Can snake mites cause diseases?
Snake mites are known carriers and sources of diseases for snakes. The most common diseases and bacterias spread by mites are:
- inclusion body disease
- ophidian paramyxovirus
- Aeromonas hydrophila (pneumonia and infectious stomatitis)
- certain hematozoa
What are the best treatment options?
Thankfully, snake mites can be treated by most people at home without a vet visit. It isn’t easy, but it can be done! Here are some of the steps.
The first step should be to get a spray that kills the mites but doesn’t harm your snake. Some common spray solutions include:
- liquid ivermectic (DON’T USE ON TURTLES OR LIZARDS AS IT CAN BE FATAL)
- Frontline Spray
Once a spray is selected, soak your snake for a few minutes, pat them dry, and apply a fine layer of your chosen spray. The snake should then be moved into a temporary plastic tub or container and left to sit. Be aware that some products can dehydrate your snake while they are working (namely ivermectin).

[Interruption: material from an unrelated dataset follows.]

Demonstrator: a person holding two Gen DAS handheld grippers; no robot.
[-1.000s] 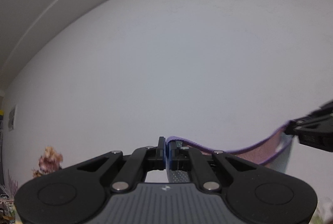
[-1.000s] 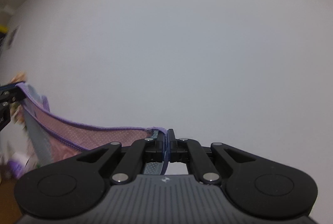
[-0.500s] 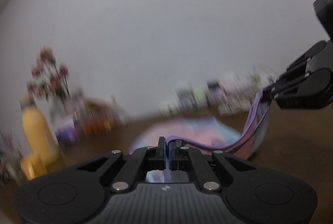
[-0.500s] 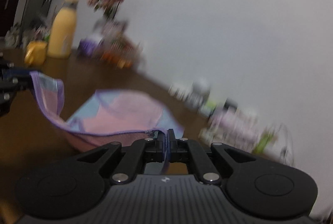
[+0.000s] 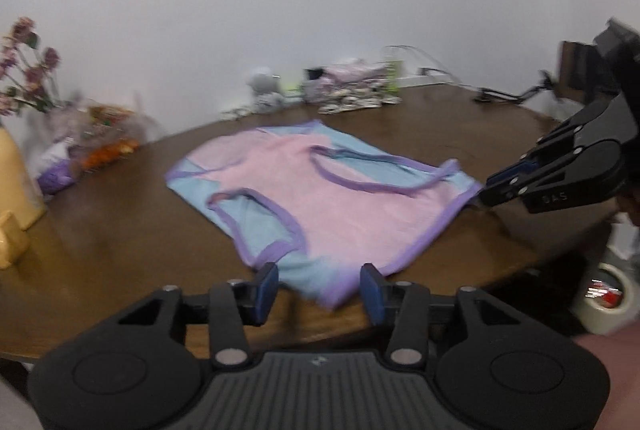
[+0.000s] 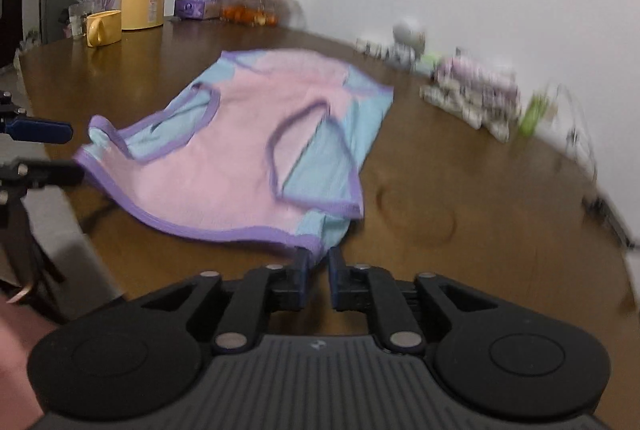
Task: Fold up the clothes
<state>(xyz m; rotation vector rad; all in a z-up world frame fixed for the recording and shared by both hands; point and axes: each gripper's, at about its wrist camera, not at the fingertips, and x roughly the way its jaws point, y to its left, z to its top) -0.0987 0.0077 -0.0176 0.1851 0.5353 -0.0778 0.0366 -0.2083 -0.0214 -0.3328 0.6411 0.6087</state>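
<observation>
On the brown table (image 5: 120, 230) the pink vest (image 5: 320, 198) lies flat, its near hem running between your tongs: left gripper (image 5: 318, 288) and right gripper (image 6: 318, 270) both opening, a corner between each (pads barely clear).

— What did the left gripper (image 5: 318, 288) look like?
— It was black, with a ribbed grey body, blue pads (image 5: 266, 288) and round silver screws.
— And the right gripper (image 6: 318, 272)?
— The same build. Seen from the left gripper, white letters "0A5" were on its side.
</observation>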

Also, be sure to read any specific directions that come with your chosen spray.
2. Soak and clean
Once your snake has been cleaned, it’s time for a deep clean of its enclosure. Using a 3% bleach solution (3 tablespoons per quart of water), soak everything from the enclosure. Keep the water hot (above 100 degrees) and fill up your tank to the top. You can also soak decor in a separate container to ensure they are totally clean.
After a soak, it’s time for some elbow grease. Using a clean sponge, scrub any possible area where a mite could have crawled to safety or avoided the water. Remember, a single mite can produce thousands of babies, and we don’t want to do this again.
After a solid soak and clean, it’s time to wipe your snake off, check for any remaining mites, and put them back into their squeaky clean enclosure.
There are a few rules to follow that can help prevent snake mites from returning.
- First, always wash your hands after handling someone else’s snake. You can’t always see mites or their eggs and you could be bringing them back with you.
- Keep your snakes enclosure clean. Regular deep cleans and checks are a sure way to keep mites from making a home of your snakes enclosure.
- Quarantine any new snakes, whether wild or captive bred, for qt least 1-2 months. This won’t only help with snake mites, but with other potentiall harmful things that can be tranmissable between reptiles.